V. Advantages, Disadvantages, and Use Cases
Advantages
| Advantage | Description |
|---|---|
| Minimal lag | Lowest lag among all EMA-based moving averages |
| Trend sensitive | Fastest response to trend changes |
| Elegant formula | A concise linear combination based on EMA |
| Universal substitute | Can replace EMA in any indicator system |
Disadvantages
| Disadvantage | Description |
|---|---|
| Notable overshoot | May exceed actual price during sharp price changes |
| Extremely noise sensitive | Overreacts to short-term fluctuations; many false signals in ranging markets |
| Longest startup period | Requires initialization data for three layers of EMA |
| Less smooth curve | Compared to SMA and EMA, TEMA’s curve is more jagged |
Use Cases
- Strong trending markets: The stronger the trend, the more pronounced TEMA’s low-lag advantage
- Short-term and intraday trading: Scenarios requiring extremely fast signal response
- Post-confirmation entry: Use TEMA for precise entry after confirming a trend with indicators like ADX
Moving Average Family Lag Ranking
TEMA has the lowest lag but the highest noise sensitivity. The choice of moving average depends on the trader’s preference for the trade-off between “lag” and “smoothness.”

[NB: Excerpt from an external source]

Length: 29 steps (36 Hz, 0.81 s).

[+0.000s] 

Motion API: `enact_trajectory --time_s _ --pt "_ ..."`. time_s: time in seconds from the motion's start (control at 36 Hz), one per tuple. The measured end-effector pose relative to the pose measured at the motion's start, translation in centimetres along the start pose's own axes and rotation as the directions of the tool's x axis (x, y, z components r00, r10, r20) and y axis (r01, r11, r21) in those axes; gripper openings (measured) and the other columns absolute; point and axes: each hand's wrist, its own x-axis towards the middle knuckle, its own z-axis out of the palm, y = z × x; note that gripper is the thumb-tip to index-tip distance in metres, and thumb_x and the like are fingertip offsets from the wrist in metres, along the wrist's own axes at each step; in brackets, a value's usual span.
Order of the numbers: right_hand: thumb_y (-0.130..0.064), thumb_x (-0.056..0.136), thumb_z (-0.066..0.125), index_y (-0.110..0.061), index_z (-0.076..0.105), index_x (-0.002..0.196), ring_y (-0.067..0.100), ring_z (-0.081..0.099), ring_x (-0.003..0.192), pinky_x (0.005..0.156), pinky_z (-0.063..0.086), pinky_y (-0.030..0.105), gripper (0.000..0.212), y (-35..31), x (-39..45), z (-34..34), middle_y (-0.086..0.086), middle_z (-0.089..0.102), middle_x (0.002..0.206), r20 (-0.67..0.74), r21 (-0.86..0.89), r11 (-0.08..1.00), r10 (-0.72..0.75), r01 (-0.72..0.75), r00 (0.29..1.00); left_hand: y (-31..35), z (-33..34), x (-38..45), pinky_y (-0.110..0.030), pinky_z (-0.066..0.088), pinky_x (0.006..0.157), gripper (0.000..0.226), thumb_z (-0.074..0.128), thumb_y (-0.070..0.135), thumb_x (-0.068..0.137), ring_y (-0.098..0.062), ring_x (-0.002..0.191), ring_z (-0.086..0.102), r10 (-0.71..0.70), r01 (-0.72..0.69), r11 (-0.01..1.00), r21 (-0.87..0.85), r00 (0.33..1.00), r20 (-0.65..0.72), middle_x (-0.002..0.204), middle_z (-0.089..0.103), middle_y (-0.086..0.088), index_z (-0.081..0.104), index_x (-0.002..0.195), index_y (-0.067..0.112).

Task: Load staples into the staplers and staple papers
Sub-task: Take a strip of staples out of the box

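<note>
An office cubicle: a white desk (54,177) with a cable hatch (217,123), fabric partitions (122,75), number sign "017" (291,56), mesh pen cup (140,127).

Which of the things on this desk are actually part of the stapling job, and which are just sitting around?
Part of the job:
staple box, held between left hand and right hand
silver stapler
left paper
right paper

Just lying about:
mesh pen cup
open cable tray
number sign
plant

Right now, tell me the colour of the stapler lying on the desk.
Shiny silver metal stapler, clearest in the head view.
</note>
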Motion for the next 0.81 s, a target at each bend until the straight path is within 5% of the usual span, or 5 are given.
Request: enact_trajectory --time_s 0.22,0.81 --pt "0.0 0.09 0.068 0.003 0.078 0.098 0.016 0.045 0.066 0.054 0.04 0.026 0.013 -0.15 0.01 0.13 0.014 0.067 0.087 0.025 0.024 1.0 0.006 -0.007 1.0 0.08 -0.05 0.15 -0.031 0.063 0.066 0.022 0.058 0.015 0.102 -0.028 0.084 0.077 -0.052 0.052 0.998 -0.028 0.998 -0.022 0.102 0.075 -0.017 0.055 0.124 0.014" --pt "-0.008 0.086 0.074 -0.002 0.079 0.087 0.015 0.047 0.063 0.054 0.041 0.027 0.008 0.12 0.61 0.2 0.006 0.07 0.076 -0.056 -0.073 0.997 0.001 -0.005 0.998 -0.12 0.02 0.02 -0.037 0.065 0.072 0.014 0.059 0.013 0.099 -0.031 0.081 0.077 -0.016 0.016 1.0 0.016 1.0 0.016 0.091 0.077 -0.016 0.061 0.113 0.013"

- TEMA is not suitable for standalone use in ranging markets; it must be paired with a trend filter.
- If backtesting reveals that a TEMA strategy trades too frequently, the market may lack a clear trend — consider pausing trading or switching to longer-period parameters.
- Before live trading, thoroughly backtest and compare TEMA vs EMA/DEMA strategies across different market conditions.